Encyclopedia Construction (#205)

-=-=-=-=-=-=-=-=-=-=-=-=-=-=-=-=-=-=-=-=-=-=-=-=-=-=-=-=-=-=-=-=-=-=-

The three rules of Ruby Q.:

  1. Please do not post any solutions or spoiler discussion for this
    quiz until 48 hours have elapsed from the time this message was
    sent.

  2. Support Ruby Q. by submitting ideas and responses
    as often as you can!
    Visit: http://rubyquiz.strd6.com/suggestions

  3. Enjoy!

Suggestion: A [QUIZ] in the subject of emails about the problem
helps everyone on Ruby T. follow the discussion. Please reply to
the original quiz message, if you can.

RSS Feed: http://rubyquiz.strd6.com/quizzes.rss

-=-=-=-=-=-=-=-=-=-=-=-=-=-=-=-=-=-=-=-=-=-=-=-=-=-=-=-=-=-=-=-=-=-=-

Encyclopedia Construction (#205)

This week’s quiz comes from Tim H… Thank you Tim for the great
write up!

When I was a kid we had an encyclopedia. It had thousands of articles
in alphabetical order, divided into about 25 volumes. Sometimes there
were so many articles with the same initial letter (“M”, for example)
that an entire volume was dedicated to articles with that initial
letter. In some cases, though, there weren’t enough articles with the
same initial letter to devote an entire volume to them, so those
articles were grouped in with alphabetically adjacent articles in the
same volume. For example, all the articles starting with W, X, Y, and
Z were in the same volume. Of course, all the articles that started
with the same initial letter were always in the same volume. Each
volume was labeled with the initial character of the articles it
contained. For example, the “M” volume was simply labeled “M”. If
the articles were spread over more than one initial character, the
label displayed the first and last characters in the range.

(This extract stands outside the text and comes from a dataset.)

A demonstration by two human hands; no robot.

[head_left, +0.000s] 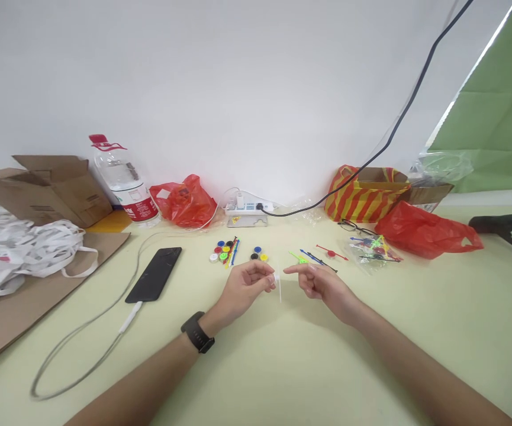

The W, X,
Y, and Z volume was labeled “W-Z”.

The quiz is to devise a way of grouping a list of encyclopedia articles
into
volumes. Since this is Ruby Q., we’ll say that for “articles” we
have a list of about 100 words composed of alphabetical characters,
a-z. A “volume” is an array.

Sort the list and then put the words into arrays using the following
rules.

  1. All the words with the same initial character must be in the same
    array.
  2. If an array contains words with different initial characters, the
    words must be alphabetically adjacent to each other. That is, if
    “cat”, “dog”, and “elephant”, are in the list of articles, and you
    put “cat” and “elephant” in the same array, then “dog” must also be in
    that array.
  3. Without breaking rules 1 and 2, divide the words into about 10
    arrays.
  4. Without breaking rules 1 and 2, each of the arrays should contain
    about the same number of words.

To display the encyclopedia, make a hash with one element for each
array. The element value is the array. The element key is a single
letter (“M”) when the array only contains words with the same initial
character, and a range (“W-Z”) when the array contains words with more
than one initial character. Print the hash with the “pp” command.

Here’s the list of words:

ape
apple
apricot
aquamarine
architect
artichoke
azure
baboon
badger
banana
bat
battleship
beeswax
beetles
black
blogger
blue
bricklayer
Brigadoon
card
cat
cherry
chokeberry
coconut
coral
crimson
currant
dam
debate
deliberations
demagogue
dog
durian
elephant
empathy
encyclopedia
fig
fox
gazelle
giraffe
goldenrod
gray
hippopotamus
huckleberry
ibex
imprint
indigo
ivory
jab
jackrabbit
jake
khaki
kiwi
kudzu
lavender
lemming
leopard
lime
loganberry
mango
maroon
memory
mole
monkey
mouse
muskox
Nigeria
Navajo
olive
opera
panther
party
peach
pear
penguin
persimmon
plum
poet
politician
privy
programmer
rabbit
red
research
rhino
Rumpelstiltskin
salmon
silver
snow
soldier
songsmith
squirrel
starship
steel
strawberry
student
tan
tapir
theater
thesaurus
tree
turquoise
umbrella
warthog
waterloo
wildebeest
wolf
woodchuck
xylophone
yahoo
yellow
zebra

Hi,

here’s my solution. It’s based on classic dynamic programming over the
number of words for each letter.

I used different objective functions to get good book sizes:

  1. Maximize the minimal number of words in one book,
  2. minimize the maximal number of words in one book,
  3. minimize the absolute deviation of the number of words in one
    book to the average number of words in one book ,
  4. minimize the quadratic deviation of the number of words in one
    book to the average number of words in one book.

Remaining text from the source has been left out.